Exercise: In the records below, find the line that contains "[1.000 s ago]" and the line that contains "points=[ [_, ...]". Set down exactly those lines and every line between them, and nothing more.

Task material:
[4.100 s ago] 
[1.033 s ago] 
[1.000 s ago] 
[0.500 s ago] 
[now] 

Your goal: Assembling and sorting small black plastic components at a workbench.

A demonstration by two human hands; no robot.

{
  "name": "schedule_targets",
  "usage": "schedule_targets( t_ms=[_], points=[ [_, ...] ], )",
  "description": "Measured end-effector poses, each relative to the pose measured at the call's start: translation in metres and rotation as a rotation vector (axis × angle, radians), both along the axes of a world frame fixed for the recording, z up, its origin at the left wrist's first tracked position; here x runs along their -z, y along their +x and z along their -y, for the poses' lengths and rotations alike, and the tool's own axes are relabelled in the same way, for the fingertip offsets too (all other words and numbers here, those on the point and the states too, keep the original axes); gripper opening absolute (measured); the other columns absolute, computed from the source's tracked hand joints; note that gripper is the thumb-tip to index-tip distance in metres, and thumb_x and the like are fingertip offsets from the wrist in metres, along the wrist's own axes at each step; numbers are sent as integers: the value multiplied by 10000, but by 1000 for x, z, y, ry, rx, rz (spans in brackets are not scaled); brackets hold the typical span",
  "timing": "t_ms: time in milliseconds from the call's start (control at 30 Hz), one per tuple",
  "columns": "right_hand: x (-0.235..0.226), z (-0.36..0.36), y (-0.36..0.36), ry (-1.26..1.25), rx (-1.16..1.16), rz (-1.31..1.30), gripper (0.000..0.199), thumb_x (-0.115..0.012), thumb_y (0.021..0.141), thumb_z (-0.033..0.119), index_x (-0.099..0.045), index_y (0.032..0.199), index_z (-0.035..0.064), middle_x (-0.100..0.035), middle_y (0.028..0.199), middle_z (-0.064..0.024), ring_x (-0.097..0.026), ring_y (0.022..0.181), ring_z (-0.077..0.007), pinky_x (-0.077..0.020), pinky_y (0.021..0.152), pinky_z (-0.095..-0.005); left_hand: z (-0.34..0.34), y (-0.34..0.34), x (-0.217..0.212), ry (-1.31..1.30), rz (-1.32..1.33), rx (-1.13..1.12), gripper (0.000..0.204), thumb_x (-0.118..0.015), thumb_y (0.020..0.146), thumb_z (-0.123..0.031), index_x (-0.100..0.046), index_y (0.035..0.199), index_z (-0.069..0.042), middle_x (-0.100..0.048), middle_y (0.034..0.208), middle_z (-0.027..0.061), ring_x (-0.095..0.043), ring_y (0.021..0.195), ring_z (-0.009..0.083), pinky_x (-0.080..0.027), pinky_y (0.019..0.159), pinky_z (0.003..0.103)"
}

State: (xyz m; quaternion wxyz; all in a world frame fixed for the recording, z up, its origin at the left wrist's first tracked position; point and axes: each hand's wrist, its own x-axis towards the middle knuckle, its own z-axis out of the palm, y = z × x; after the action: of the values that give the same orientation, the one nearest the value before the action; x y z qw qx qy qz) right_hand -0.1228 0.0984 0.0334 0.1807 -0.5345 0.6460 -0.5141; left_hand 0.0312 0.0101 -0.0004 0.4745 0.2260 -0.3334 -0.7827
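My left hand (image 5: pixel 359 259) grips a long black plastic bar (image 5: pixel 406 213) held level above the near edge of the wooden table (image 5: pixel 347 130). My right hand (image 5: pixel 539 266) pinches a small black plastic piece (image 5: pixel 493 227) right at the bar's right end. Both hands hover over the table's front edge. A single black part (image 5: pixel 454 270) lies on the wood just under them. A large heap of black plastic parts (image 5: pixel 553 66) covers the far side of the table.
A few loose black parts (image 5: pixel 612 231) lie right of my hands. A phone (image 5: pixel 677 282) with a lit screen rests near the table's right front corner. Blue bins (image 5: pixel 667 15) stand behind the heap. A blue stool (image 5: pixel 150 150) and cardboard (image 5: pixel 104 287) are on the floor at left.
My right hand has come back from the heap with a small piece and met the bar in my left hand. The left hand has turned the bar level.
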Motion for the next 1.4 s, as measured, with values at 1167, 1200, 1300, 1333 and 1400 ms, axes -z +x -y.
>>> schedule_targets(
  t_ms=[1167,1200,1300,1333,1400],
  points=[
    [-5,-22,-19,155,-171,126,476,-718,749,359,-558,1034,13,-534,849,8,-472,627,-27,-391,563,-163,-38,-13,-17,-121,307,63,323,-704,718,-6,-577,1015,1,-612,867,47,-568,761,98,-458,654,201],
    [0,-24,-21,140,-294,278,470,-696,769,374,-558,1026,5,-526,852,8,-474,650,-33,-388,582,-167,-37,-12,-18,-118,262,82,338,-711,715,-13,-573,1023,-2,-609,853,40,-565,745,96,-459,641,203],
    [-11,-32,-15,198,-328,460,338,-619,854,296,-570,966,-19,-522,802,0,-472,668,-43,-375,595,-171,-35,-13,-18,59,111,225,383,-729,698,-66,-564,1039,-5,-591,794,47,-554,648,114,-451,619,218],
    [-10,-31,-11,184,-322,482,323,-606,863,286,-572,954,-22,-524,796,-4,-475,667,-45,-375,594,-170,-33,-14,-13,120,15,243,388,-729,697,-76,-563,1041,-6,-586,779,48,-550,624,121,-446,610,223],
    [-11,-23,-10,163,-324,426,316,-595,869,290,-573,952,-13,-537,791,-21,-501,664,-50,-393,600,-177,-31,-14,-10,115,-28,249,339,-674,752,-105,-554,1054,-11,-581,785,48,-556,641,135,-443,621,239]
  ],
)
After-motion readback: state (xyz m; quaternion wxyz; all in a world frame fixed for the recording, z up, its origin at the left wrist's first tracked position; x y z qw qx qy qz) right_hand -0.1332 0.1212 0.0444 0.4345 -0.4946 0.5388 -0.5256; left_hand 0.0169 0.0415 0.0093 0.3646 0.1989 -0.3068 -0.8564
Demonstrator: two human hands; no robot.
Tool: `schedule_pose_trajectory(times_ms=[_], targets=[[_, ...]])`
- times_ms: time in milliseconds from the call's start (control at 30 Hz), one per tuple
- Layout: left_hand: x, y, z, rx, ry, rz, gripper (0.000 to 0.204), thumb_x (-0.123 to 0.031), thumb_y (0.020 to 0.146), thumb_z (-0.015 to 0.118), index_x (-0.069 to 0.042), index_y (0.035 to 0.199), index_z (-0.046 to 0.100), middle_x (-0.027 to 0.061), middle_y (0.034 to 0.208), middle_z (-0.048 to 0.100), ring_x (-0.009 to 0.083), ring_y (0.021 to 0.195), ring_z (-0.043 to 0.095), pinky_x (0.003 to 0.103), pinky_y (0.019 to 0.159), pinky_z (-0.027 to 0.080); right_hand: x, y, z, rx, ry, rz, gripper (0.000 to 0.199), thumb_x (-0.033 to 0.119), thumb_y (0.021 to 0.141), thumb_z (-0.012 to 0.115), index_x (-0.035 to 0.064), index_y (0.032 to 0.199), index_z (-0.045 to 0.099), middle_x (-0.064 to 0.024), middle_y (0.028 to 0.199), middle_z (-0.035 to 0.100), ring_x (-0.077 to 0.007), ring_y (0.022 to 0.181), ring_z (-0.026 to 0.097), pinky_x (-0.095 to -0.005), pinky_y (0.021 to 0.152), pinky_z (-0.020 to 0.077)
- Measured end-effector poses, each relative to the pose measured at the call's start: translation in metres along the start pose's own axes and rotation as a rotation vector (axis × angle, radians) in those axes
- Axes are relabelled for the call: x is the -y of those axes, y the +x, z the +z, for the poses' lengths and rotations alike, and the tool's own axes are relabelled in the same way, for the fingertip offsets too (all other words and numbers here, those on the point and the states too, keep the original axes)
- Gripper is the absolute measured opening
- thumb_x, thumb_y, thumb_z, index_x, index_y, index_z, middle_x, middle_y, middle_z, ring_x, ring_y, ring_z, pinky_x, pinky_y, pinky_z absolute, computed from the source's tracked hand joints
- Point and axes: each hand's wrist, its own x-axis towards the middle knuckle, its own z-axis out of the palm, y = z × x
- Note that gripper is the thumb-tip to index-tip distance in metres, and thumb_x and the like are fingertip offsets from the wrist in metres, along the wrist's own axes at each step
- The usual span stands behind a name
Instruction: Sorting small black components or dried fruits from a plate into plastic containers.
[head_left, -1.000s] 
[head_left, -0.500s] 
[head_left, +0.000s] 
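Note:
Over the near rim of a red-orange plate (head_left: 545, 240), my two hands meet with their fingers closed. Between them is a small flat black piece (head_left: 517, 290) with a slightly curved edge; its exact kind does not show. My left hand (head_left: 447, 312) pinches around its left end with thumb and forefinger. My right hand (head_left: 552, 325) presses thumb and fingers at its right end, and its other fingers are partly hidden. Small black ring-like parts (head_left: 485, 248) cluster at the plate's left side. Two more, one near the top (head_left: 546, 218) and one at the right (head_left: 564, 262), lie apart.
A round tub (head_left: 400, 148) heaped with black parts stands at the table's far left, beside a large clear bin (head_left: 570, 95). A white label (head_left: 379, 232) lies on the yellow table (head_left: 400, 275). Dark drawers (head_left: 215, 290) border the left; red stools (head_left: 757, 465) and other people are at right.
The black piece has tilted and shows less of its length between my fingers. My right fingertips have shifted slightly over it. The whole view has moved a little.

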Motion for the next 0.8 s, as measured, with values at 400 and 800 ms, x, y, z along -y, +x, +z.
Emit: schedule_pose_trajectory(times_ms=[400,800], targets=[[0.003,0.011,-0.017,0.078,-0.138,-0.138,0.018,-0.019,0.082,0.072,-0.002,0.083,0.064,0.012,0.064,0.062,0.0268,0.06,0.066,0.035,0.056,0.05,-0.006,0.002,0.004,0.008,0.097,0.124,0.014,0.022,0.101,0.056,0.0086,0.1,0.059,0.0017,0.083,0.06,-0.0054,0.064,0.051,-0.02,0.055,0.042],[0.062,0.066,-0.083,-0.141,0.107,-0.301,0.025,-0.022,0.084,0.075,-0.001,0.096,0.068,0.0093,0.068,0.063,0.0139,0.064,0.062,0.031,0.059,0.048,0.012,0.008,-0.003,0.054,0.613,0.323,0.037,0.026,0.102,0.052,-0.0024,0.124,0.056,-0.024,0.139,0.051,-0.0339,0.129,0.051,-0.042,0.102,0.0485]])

Task solution:
[1.000 s ago] 
[0.500 s ago] 
[now] 

Your goal: Assembling and sorting small black plastic components at a workbench.

A demonstration by two human hands; no robot.

{
  "name": "schedule_targets",
  "usage": "schedule_targets( t_ms=[_], points=[ [_, ...] ], )",

Nothing else is part of this exercise.